There is no way around this: Managing COVID in a household is cumbersome, and it will be far easier for people who have more resources. Some will be able to follow every expert recommendation to the letter; others will have to be more selective. Parents of a sick child may choose not to separate—not because they don’t care about getting infected, but because the risk of doing so is outweighed by the need to care for their child. “Those are fair, emotional, familial conversations,” Nuzzo said. “Some people want permission to not try to stay aseptically isolated from their loved one, and I completely understand why they may want to do that.”
Now that the latest CDC guidance puts COVID safety into the hands of Americans—well, even more than it already was—Person Whose Roommate Has COVID has yet another reason not to quarantine.
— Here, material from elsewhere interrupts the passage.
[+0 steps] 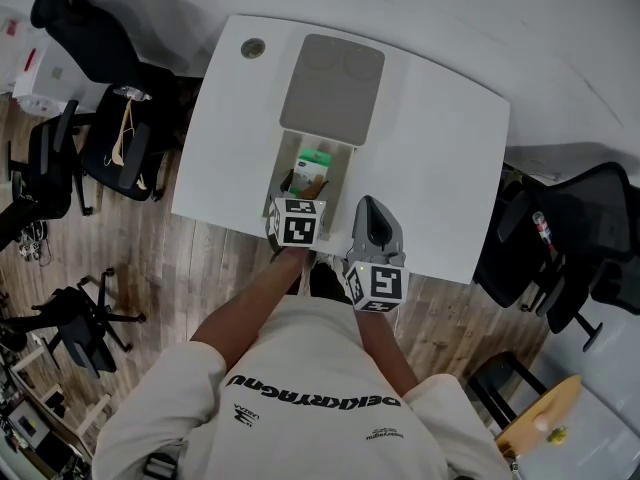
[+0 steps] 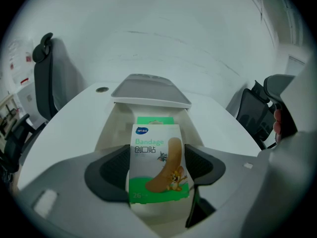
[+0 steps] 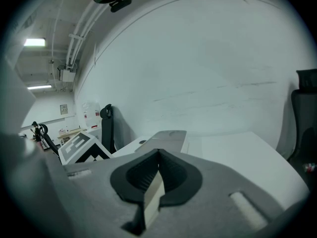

The hope is that they aren’t infectious. However, there’s always a risk that they may be, and the best way for them to keep protecting others is to remain as cautious as possible at home. The coronavirus is known to spread more easily in households than anywhere else, so doing one’s best to separate from a sick person at home can go a long way in preventing the virus from making the leap from your house to the world outside. Especially heading into the fall and winter, when case numbers are expected to jump even higher, trying to tamp down on household transmission is a small thing we can all do to attempt to keep this virus under control. No matter what, we will continue to meet People Whose Roommate Has COVID, but we can help them avoid becoming People Who Have COVID Too.